----- Data section -----
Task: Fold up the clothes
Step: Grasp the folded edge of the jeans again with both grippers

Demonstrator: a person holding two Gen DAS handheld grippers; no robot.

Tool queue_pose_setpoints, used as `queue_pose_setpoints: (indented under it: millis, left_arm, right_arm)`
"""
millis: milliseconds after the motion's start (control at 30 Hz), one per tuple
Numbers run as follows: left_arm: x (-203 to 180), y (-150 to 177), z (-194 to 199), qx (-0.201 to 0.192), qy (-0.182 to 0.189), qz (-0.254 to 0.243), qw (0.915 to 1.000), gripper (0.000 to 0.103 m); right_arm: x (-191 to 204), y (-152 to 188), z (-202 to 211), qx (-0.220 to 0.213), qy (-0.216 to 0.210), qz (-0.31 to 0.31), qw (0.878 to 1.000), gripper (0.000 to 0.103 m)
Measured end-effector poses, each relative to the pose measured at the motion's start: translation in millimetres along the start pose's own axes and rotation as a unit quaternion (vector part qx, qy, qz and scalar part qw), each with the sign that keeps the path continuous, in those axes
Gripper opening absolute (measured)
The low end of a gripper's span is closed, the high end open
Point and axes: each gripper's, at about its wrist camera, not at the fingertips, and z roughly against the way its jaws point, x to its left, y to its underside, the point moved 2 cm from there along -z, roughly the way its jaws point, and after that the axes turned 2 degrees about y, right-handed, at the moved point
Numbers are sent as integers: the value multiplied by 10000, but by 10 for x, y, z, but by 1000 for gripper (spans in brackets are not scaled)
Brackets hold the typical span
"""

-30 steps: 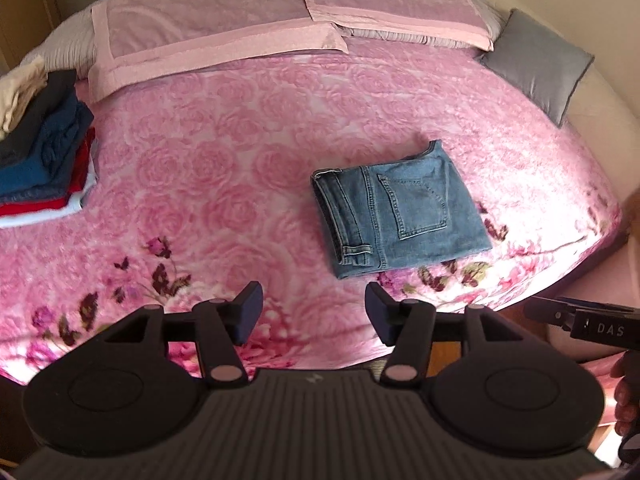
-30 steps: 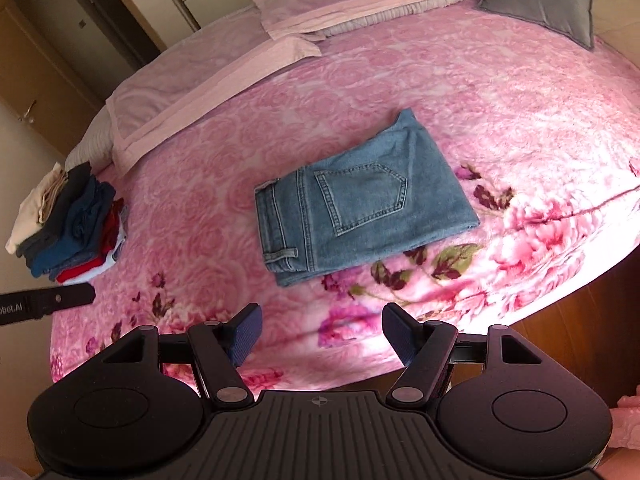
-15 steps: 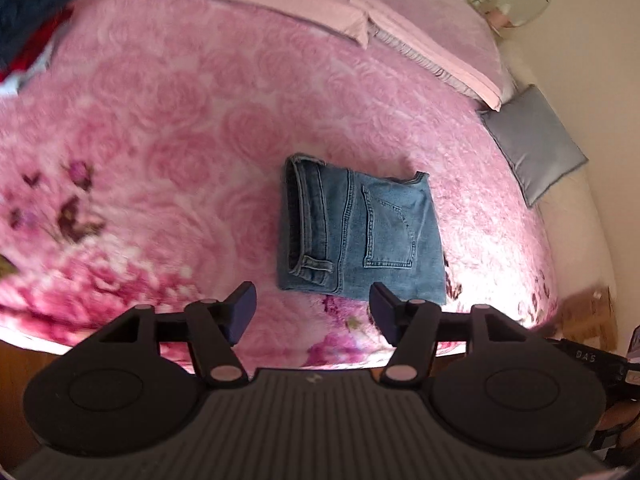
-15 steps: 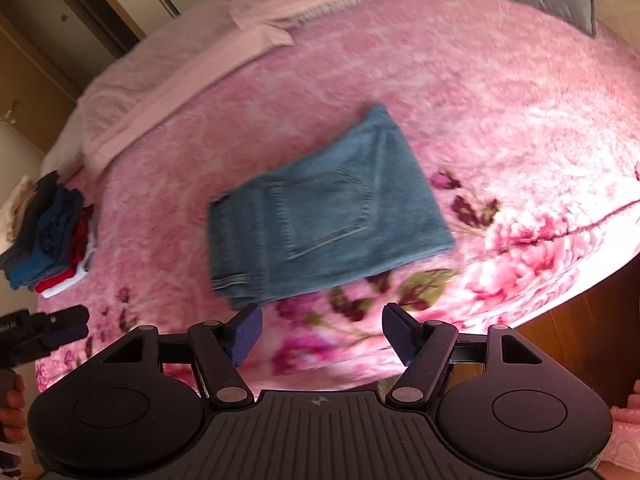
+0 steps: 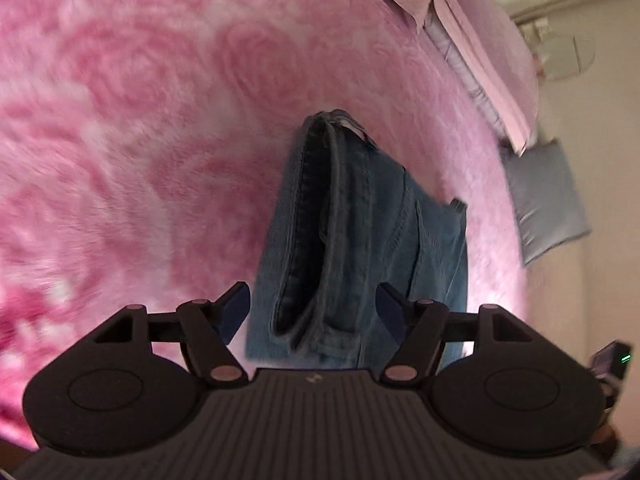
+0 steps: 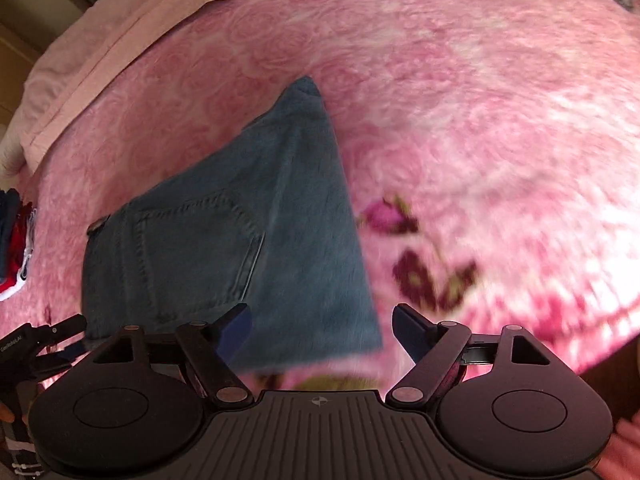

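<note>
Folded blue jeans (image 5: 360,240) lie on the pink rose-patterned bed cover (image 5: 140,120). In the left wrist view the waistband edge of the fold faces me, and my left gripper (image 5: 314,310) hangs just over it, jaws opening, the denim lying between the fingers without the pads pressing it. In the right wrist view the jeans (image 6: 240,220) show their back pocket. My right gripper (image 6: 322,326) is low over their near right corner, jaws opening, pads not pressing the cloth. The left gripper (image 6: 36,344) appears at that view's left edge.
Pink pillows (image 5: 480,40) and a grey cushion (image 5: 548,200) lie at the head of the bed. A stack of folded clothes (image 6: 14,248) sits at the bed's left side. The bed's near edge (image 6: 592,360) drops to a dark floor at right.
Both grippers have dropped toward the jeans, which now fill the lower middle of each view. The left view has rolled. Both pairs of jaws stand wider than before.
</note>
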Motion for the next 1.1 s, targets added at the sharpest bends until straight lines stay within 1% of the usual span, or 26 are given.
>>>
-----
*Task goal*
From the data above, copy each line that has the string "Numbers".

*Output for this exercise*
Numbers run as follows: left_arm: x (-203 to 180), y (-150 to 177), z (-194 to 199), qx (-0.201 to 0.192), qy (-0.182 to 0.189), qz (-0.254 to 0.243), qw (0.915 to 1.000), gripper (0.000 to 0.103 m); right_arm: x (-191 to 204), y (-152 to 188), z (-202 to 211), qx (-0.220 to 0.213), qy (-0.216 to 0.210), qz (-0.31 to 0.31), qw (0.878 to 1.000), gripper (0.000 to 0.103 m)
Numbers are sent as integers: the value multiplied by 10000, but by 10 for x, y, z, but by 1000 for gripper (spans in brackets are not scaled)

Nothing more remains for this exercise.